Indian Tax Exemption: What You Need to Know

Indians and taxes: health insurance coverage has important tax ramifications.

The claim that Indians do not generally have to pay federal taxes is a load of hooey, but few of us have not heard it. The Indian tax exemption is like the unicorn, but it does get attention, and right now I need the attention of the vast majority of Indians who do in fact pay federal income tax.

The Affordable Care Act AKA Obamacare contained a tax on “free riding,” failing to carry health insurance. There was a big legal dispute about whether the sum was a tax or a penalty. The government calls it a “shared responsibility” payment. Whatever it is called, it’s money out of your pocket unless you buy insurance or claim an exemption.

The tax on free riding is to discourage people from using the fact that insurance can no longer be denied because of a preexisting condition to go without insurance until, having gotten seriously ill, they really must have health insurance. There is a sense in which this tax really does have an Indian exemption.

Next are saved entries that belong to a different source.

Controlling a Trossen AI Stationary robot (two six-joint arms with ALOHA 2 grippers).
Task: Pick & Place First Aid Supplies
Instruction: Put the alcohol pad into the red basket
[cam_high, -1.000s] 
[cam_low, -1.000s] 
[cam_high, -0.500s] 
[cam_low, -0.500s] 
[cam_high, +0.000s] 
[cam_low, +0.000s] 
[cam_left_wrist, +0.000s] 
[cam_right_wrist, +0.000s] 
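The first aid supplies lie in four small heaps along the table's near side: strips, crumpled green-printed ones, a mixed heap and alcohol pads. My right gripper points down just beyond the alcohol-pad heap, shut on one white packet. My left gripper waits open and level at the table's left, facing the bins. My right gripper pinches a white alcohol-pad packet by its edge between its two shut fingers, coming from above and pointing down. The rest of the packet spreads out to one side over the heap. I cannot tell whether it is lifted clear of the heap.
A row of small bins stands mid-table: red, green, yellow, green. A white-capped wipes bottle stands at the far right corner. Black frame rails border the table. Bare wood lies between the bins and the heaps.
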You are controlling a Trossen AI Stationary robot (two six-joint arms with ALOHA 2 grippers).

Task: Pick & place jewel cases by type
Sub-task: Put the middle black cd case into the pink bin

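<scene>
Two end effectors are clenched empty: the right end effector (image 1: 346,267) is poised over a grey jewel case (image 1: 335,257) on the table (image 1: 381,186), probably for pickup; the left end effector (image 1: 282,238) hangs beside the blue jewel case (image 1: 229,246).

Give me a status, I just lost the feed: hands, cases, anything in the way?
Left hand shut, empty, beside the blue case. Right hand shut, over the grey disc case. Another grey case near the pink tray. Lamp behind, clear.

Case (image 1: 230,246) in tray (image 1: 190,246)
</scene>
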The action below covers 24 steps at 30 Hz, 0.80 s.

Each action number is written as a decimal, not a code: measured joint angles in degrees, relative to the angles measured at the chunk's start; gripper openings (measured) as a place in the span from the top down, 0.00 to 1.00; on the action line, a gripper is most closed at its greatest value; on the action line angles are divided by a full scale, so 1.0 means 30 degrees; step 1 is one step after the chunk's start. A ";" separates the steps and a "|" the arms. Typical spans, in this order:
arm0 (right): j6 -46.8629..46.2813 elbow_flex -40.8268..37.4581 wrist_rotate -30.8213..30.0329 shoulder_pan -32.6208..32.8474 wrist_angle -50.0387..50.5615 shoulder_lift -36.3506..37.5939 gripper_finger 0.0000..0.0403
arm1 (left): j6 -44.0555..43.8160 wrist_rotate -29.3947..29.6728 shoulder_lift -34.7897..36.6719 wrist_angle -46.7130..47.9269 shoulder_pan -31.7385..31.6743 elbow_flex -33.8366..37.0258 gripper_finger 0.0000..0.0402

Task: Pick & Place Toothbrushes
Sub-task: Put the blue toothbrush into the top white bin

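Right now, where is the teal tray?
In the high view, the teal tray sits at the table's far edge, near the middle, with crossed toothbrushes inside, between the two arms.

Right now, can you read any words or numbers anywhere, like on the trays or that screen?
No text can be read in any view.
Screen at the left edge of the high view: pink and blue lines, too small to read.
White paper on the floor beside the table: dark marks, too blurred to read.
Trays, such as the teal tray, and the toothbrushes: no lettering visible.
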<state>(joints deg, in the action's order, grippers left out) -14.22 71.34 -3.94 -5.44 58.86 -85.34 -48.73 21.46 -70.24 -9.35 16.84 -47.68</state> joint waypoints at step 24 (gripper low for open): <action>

Tax season is almost over. Most necessary tax documents were due to you at the end of January and Indians who do not carry health insurance will want to download Form 8965 here. Instructions for completing the form are here, but we’ll quote the exemption that helps most Indians:

Members of Indian tribes — You were either a member of a Federally-recognized Indian tribe, including an Alaska Native Claims Settlement Act (ANCSA) Corporation Shareholder (regional or village), or you were otherwise eligible for services through an Indian health care provider or the Indian Health Service.

Some un-enrolled Indians may live in states that did not accept the federally funded Medicaid expansion under Obamacare. If that is your situation, you are exempt if you would have been eligible for Medicaid but did not get it because your governor did not choose to cover you. Those states are Alabama, Florida, Georgia, Idaho, Kansas, Maine, Missouri, Mississippi, North Carolina, Nebraska, Oklahoma, South Carolina, South Dakota, Tennessee, Texas, Utah, Virginia, Wyoming, and Wisconsin. The exemption looks like this:

Resident of a state that did not expand Medicaid — Your household income was below 138 percent of the federal poverty line for your family size and at any time in 2014 you resided in a state that did not participate in the Medicaid expansion under the Affordable Care Act.

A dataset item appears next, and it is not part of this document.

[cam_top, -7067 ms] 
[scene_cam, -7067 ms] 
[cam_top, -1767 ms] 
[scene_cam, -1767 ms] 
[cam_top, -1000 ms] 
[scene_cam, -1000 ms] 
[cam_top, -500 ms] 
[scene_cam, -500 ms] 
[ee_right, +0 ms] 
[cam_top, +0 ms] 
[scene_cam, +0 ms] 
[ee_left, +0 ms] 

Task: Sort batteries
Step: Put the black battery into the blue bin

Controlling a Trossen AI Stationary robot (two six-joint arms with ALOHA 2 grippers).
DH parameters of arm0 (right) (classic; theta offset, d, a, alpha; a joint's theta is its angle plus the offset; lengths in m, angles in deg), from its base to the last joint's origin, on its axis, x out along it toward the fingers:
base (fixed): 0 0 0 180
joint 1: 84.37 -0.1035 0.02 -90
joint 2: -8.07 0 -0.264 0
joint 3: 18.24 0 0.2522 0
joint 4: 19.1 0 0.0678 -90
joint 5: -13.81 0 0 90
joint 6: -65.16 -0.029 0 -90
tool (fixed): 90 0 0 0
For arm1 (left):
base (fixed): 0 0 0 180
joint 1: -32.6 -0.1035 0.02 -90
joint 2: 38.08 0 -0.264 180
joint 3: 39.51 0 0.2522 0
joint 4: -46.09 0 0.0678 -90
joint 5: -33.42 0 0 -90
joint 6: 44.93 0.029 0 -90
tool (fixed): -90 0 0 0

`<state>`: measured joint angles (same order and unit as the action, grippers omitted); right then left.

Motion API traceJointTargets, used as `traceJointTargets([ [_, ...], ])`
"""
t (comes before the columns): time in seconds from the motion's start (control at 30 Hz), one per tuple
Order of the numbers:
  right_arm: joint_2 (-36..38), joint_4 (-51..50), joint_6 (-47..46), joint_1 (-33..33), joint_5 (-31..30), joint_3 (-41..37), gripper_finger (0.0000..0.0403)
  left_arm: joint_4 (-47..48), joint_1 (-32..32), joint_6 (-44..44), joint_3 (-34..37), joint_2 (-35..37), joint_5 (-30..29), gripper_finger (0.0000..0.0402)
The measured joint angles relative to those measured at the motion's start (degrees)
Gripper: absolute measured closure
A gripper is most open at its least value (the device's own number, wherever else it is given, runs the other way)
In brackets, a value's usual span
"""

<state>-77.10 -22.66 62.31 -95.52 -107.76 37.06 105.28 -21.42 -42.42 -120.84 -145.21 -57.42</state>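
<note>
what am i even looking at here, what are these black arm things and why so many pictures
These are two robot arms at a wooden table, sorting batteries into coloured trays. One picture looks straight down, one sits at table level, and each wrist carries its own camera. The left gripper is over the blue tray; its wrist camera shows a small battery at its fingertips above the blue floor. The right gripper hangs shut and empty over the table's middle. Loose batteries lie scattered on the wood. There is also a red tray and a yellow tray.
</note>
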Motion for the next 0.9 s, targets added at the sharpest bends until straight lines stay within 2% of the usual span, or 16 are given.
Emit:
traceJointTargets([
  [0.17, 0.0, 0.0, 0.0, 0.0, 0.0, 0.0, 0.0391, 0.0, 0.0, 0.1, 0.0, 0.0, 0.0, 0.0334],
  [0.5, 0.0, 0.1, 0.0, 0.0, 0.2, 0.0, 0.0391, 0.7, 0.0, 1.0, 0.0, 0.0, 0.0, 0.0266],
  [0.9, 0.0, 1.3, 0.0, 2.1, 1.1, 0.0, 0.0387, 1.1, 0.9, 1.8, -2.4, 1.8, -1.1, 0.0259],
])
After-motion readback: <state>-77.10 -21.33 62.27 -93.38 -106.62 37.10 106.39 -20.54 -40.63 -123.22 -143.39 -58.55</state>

Keep in mind, if part of your family is enrolled and others are not, that every individual named in your tax return must either be insured or have an exemption. There is another exemption for people who just flat out cannot afford coverage, and there is a worksheet in the instructions for Form 8965 that will help you determine whether you can get the government to agree you can’t afford insurance.

The general idea of an “Indian tax exemption” may be like a unicorn, but this particular exemption is more like a buffalo. It can be very helpful to you.